Comparison between auditory and visual feature models to predict EEG.
A) Scatter plot showing the model comparison (r-value) between AV and A conditions, where the original (AV) movie trailer was present, or an audio only version (A). In both cases, the same set of auditory features were used to predict the data. Each gray dot represents the encoding model performance in a single channel in a single participant. Channel FT8 is shown for subject MT0033 with the corresponding weight matrices for each condition (A condition: top left, AV condition: bottom right) and associated correlation value for the channel. B) Grand average correlation values for AV and A condition plotted on topographical map and averaged across all participants (n = 11). Topography of selective channels was similar for AV and A. C) Average difference in prediction performance for AV and A for all participants. D) Average correlation between weights between acoustic and linguistic features from A and AV across all participants. The receptive field structure was similar over temporal, frontal, and central sensors. E) Scatter plot showing the model comparison (r-value) between AV and V conditions, where the original (AV) movie trailer was present, or a visual only version (V). Visual feature model used a combination of 10 Gabor wavelet filter principal components (PCs) and scene cut (SC) information.

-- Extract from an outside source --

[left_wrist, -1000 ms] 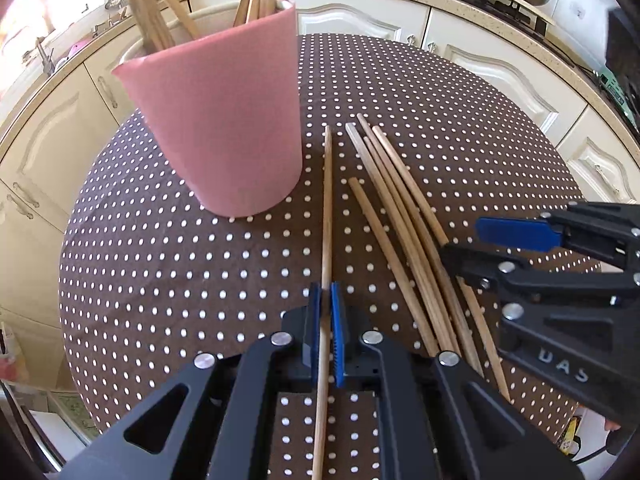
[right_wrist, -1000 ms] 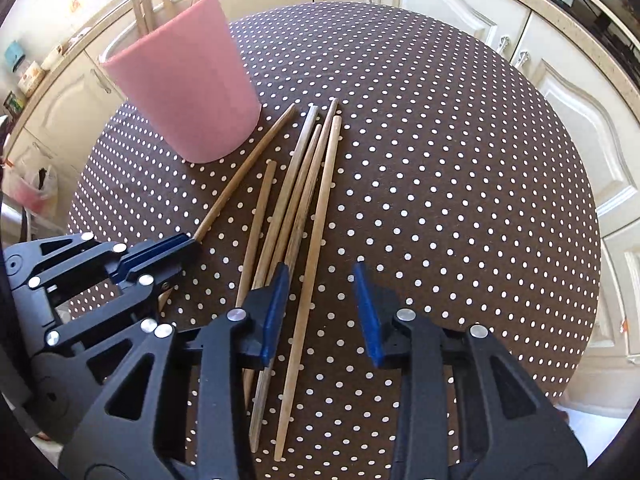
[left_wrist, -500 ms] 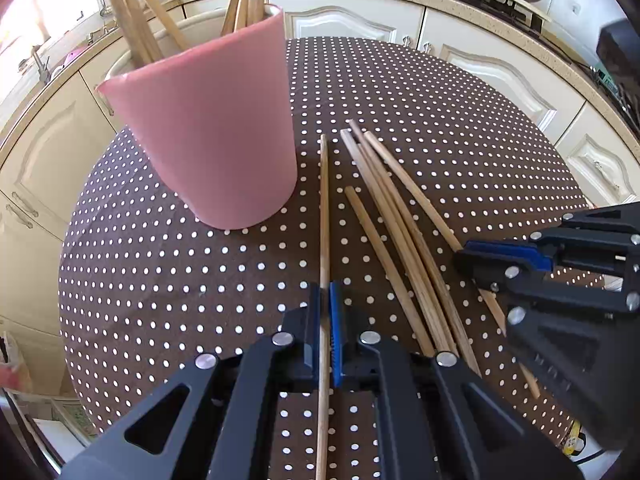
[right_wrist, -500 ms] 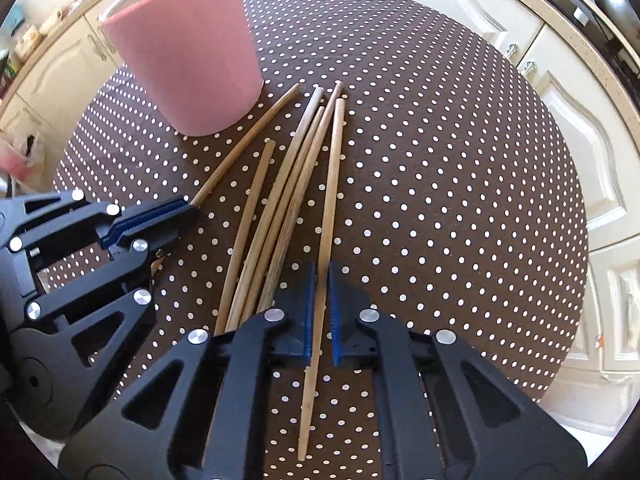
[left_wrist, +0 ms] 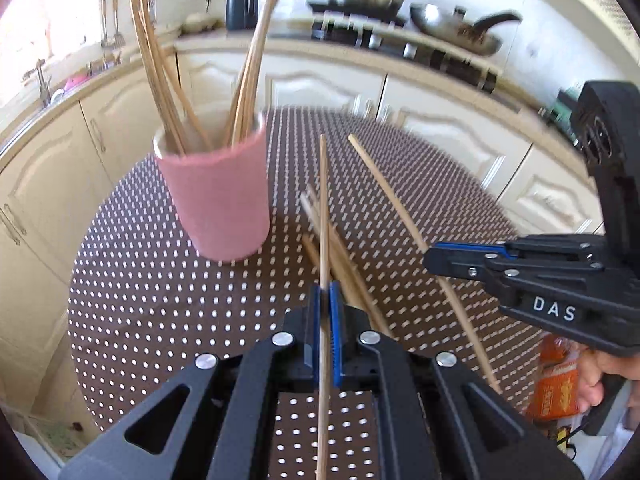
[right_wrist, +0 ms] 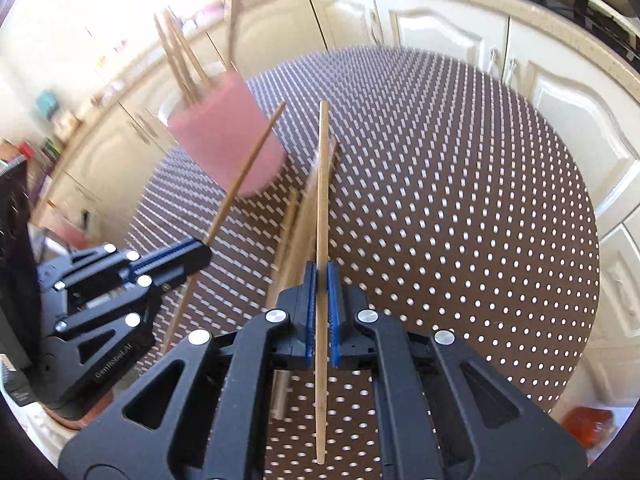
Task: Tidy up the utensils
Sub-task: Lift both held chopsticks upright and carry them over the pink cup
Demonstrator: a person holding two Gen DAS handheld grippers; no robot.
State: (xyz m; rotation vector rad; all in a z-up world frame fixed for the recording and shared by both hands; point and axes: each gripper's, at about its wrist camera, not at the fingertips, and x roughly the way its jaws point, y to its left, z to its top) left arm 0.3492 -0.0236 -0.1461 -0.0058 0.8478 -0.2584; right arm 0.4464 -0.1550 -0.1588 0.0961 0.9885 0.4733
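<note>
On a dotted table (left_wrist: pixel 160 300), a pink cup (left_wrist: pixel 216 200) stands at centre left. The left gripper (left_wrist: pixel 325 300) pinches one chopstick (left_wrist: pixel 323 208). The right gripper (right_wrist: pixel 319 276) pinches another stick (right_wrist: pixel 322 184).

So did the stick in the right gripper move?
Yes. The right gripper lifted its chopstick up off the dotted tablecloth, away from the chopsticks lying there.

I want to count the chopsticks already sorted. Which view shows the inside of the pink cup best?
The left wrist view: the pink cup stands upright, its open rim and the chopsticks in it fairly sharp. In the right wrist view the cup is motion-blurred, partly crossed by a held chopstick.
</note>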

Each gray dot represents the encoding model performance in a single channel in a single participant. An example channel, P4, is shown for subject MT0029 with the corresponding weight matrices for each condition and associated model performance (correlation value) for the channel. F) Grand average correlation values for AV and V condition plotted on topographical map and averaged across all participants (n = 11). Similar spatial distribution of good model performance was observed regardless of condition. G) Same as C for visual feature models fitted with AV and V data. H) Average correlation between weights between visual features for V and AV across all participants. Receptive field structure was most similar over occipital sensors.
Fig 3.
Cross prediction analysis shows that responses are generalizable between unimodal and multimodal stimulus information, with stronger generalizability for visual information compared to auditory.

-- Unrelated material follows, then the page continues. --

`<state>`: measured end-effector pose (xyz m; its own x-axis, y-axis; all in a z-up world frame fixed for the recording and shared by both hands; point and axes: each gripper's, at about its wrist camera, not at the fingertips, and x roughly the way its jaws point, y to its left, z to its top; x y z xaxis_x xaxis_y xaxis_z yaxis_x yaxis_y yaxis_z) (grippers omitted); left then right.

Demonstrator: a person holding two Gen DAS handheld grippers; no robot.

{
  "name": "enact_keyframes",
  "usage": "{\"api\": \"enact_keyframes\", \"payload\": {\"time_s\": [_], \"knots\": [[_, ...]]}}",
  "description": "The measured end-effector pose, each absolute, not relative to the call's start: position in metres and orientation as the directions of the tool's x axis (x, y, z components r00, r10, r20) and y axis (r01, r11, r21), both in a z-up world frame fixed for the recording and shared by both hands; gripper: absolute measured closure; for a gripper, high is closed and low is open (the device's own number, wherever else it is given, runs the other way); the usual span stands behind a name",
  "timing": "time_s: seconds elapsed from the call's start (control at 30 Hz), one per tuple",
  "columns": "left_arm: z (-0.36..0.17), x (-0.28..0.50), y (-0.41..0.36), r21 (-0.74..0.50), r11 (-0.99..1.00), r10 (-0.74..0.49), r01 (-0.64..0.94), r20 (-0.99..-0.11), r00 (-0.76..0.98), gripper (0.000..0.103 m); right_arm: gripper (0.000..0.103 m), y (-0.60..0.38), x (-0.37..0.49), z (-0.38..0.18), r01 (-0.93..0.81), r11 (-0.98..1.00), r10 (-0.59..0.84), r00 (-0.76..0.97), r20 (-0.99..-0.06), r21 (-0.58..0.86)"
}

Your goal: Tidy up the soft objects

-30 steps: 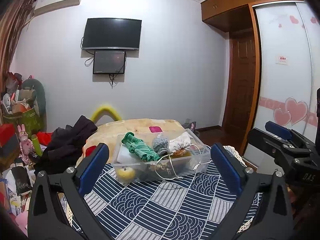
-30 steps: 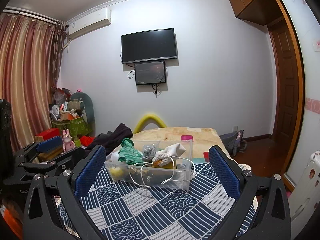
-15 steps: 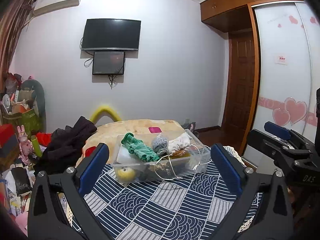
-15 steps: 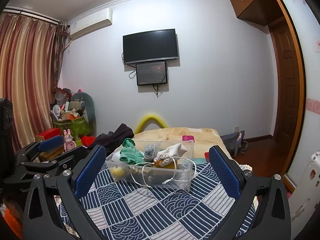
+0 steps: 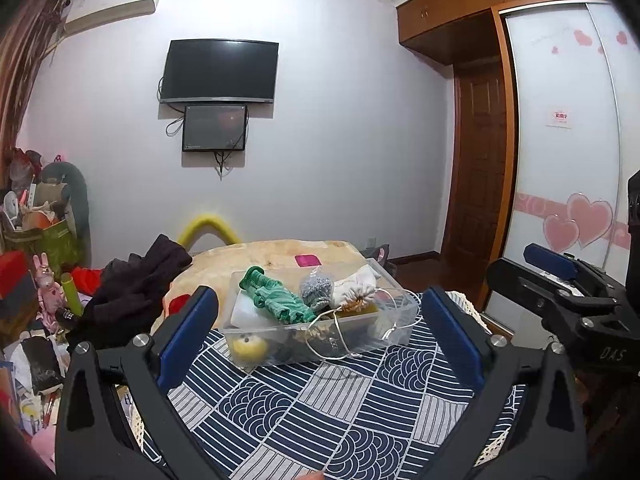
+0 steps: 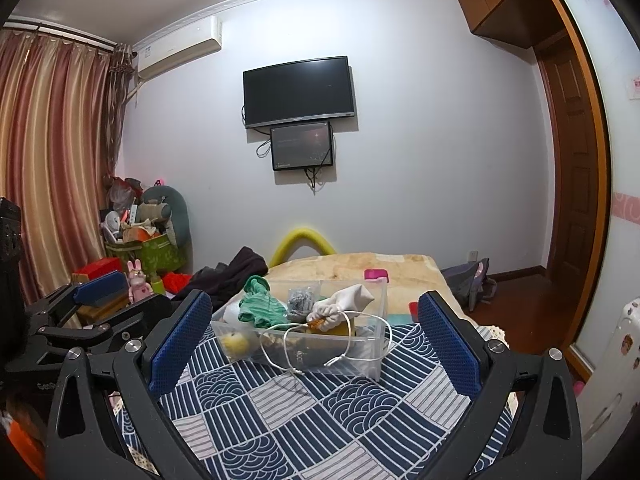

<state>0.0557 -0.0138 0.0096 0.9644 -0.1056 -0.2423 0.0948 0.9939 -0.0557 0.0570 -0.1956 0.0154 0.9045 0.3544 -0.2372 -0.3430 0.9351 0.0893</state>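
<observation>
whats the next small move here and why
Probably ease the right gripper forward toward the clear bin: both grippers are open and empty, short of it, and the green knit cloth and white cloth sit heaped on top.

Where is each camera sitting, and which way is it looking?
Left wrist: on the left gripper, looking over the patterned cloth at the clear bin; the right gripper shows at the right edge.
Right wrist: on the right gripper, facing the same bin; the left gripper shows at left.
Shared: bin, wall TV.
</observation>
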Motion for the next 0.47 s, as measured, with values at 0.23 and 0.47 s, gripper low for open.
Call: {"api": "enact_keyframes", "payload": {"time_s": [0.23,0.47], "knots": [[0.0093,0.0571,-0.011,-0.085,0.991,-0.124,0.106,-0.249,0.96,0.0,0.0,-0.1943,0.0574,0.0138,-0.345,0.934,0.358,0.901,-0.244,0.095],[0.0105,0.0569,-0.0072,-0.104,0.989,-0.127,0.104,-0.245,0.961,0.0,0.0,-0.1943,0.0569,0.0122,-0.341,0.935,0.355,0.902,-0.247,0.099]]}}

A) Model performance for audio-only (A) test sets with A-only training data (x-axis) or audiovisual (AV) training data (y-axis), calculated as the linear correlation between predicted and actual held out EEG test data. Features for this model included phonological features, the acoustic envelope, and pitch. Each dot represents an individual electrode for an individual EEG subject (64 channels x 11 participants). Dashed black line = unity line; red line = regression line. B) Model performance for visual-only (V) test set with V-only training data or AV training data. Features for this model included the 10 Gabor PCs and scene cuts. Similar model performance was observed for both within- and cross-condition predictions, though this relationship was stronger between V and AV. C) Model performance for comparing visual only responses using either scene cuts or only Gabor feature representations with the individual feature in the audiovisual condition. D) Normalized correlation coefficient between each EEG channel for audiovisual and visual only conditions and audiovisual and audio only conditions. Overall, single trial bandpass filtered EEG (input to the model) was more correlated between the AV and V only conditions as compared to the AV and A only conditions, suggesting a strong influence of visual information on the EEG signals.